Hsu listened to the claims of worker exploitation in other restaurants. She didn't buy the part about 12- to 14-hour days with no breaks. Restaurants are busy at lunch and dinner, with lulls in between, she said. Free housing, even if it's sleeping on the floor, is a plus in the eyes of some workers, Hsu said. In many cases, the owner of the Chinese restaurant works alongside the kitchen staff and lives in the same housing, Hsu said.

Owners of Chinese restaurants who used the employment agencies did so to maximize profits, the federal indictment says.

Workers say that many times restaurant owners found a pretext to fire them after a few weeks or a month — after they had paid off the hefty agency commission.

Chinese-run employment agencies have operated in Chamblee for years. Three years ago, federal agents busted the owners of the Sin Sin Employment Agency in Chamblee. The couple who ran the agency were sentenced to eight years and five years in prison on charges of conspiracy and fraud related to immigrant smuggling.

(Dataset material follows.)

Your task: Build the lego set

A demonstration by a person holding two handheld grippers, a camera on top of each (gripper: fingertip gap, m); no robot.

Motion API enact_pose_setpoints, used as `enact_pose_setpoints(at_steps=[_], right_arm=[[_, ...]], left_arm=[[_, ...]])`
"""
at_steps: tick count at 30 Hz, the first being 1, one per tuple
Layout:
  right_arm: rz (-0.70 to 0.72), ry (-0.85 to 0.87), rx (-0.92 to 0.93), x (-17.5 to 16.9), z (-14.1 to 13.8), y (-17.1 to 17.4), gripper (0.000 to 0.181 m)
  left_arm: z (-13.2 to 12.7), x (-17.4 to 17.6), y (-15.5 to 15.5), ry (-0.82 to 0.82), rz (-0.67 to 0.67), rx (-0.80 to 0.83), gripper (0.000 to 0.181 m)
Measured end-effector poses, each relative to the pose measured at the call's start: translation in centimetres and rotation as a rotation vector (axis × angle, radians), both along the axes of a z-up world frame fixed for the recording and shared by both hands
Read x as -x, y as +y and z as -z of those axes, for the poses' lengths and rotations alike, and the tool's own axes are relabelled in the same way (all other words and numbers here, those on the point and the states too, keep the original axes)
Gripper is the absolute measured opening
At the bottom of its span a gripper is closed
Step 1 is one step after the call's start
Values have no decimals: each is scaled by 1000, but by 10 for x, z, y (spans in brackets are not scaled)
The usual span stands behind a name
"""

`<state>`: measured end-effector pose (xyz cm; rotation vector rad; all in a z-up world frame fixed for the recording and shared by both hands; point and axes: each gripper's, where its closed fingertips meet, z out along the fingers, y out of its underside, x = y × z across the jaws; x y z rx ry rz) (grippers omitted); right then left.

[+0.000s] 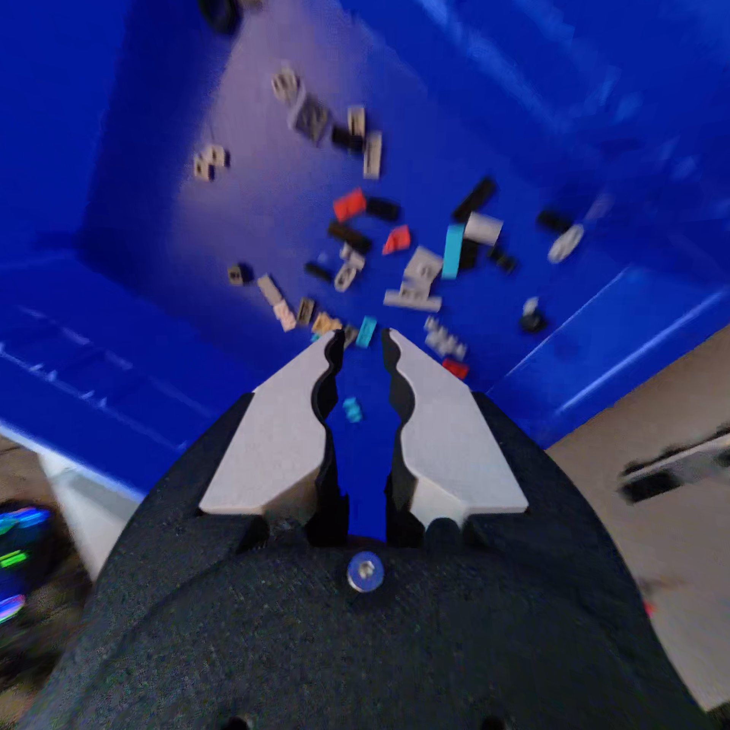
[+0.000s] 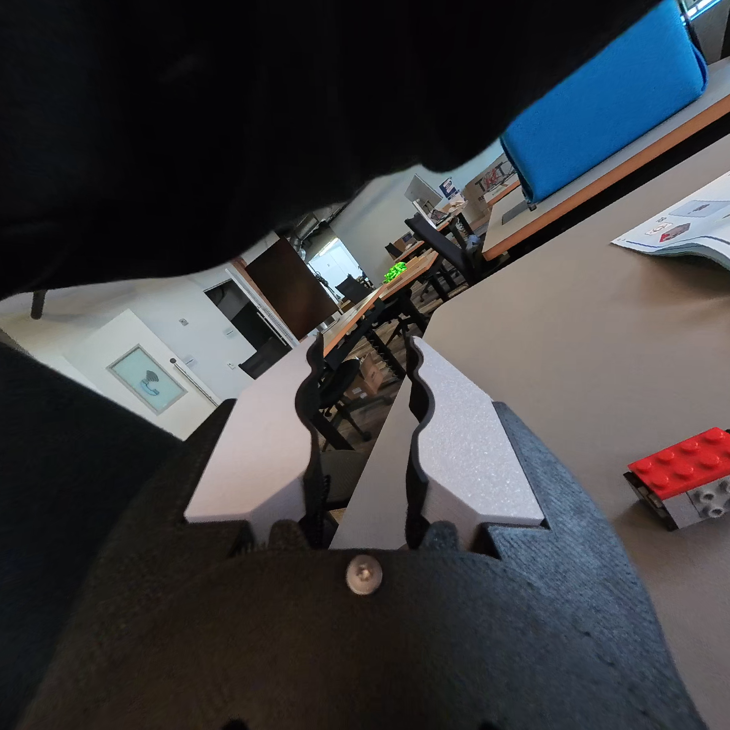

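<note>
Blue bin keeps the loose bricks corralled; the left gripper, fingers apart and empty, hovers over them, likely choosing one. The right gripper, also parted, idles above the worktop, the red-topped assembly at its four o'clock.

My left tongs point down into a bin that sits on the table. Loose bricks lie scattered over the bin's floor, most of them ahead of my tips and to their right, a few farther back on the left. One small brick lies between my two fingers. My right tongs reach out over the table's near edge. A half-built block stands on the table to their right, and a booklet lies farther back on that same side.
</note>
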<state>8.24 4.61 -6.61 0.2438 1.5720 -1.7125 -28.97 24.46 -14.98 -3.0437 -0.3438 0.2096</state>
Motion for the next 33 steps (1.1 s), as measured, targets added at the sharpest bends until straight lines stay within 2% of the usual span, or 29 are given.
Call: enact_pose_setpoints(at_steps=[2,6,11,15,20,33], right_arm=[[-2,1,-5,0,1,-1,41],[-2,5,-6,-1,1,-1,41],[-2,7,-3,-1,0,0,41],[-3,7,-2,-1,0,0,41],[-4,4,-1,-1,0,0,41],[-8,4,-3,-2,0,0,41]], left_arm=[[3,-1,-17,30,113,105,20],[15,1,-29,2,158,193,20],[24,-3,-26,-70,225,197,20],[30,3,-24,-68,246,232,21],[32,7,-10,-70,268,175,23],[34,4,-12,-61,395,183,21]])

They fled the country before going to jail.

New entrepreneurs have already moved in to take the place of agency owners who were arrested recently.

Last week, down the street from the Chamblee Commercial Plaza, site of this month's raid, Jenny Wang sat in a small agency, talking on the phone. Wang hadn't started operating yet. She was waiting for her occupational tax license from the city of Chamblee.

"I am new," Wang said. "I come here just seven days ago from New York." She hadn't heard of the raids at the other employment agencies.

Chamblee City Manger Kathy Brannon said she's powerless to stop the agencies as long as they file the appropriate paper work.

"We don't want anybody who's doing illegal things operating in Chamblee," Brannon said. "But we can't regulate it. ... It has to be addressed by somebody higher up the chain than we are," she said.

Luis Lutin, 39, an immigrant from Guatemala, says he has bad memories of his days working in family-owned Chinese restaurants. He was placed by the now-defunct Sin Sin agency when he first arrived in the United States more than a decade ago.

"You think they are going to treat you humanely," the Norcross resident said. But experience taught him a lesson. Now he has a work permit and does construction. He says he won't work for a Chinese-run employment agency again. "They put a price on me and sold me like a slave."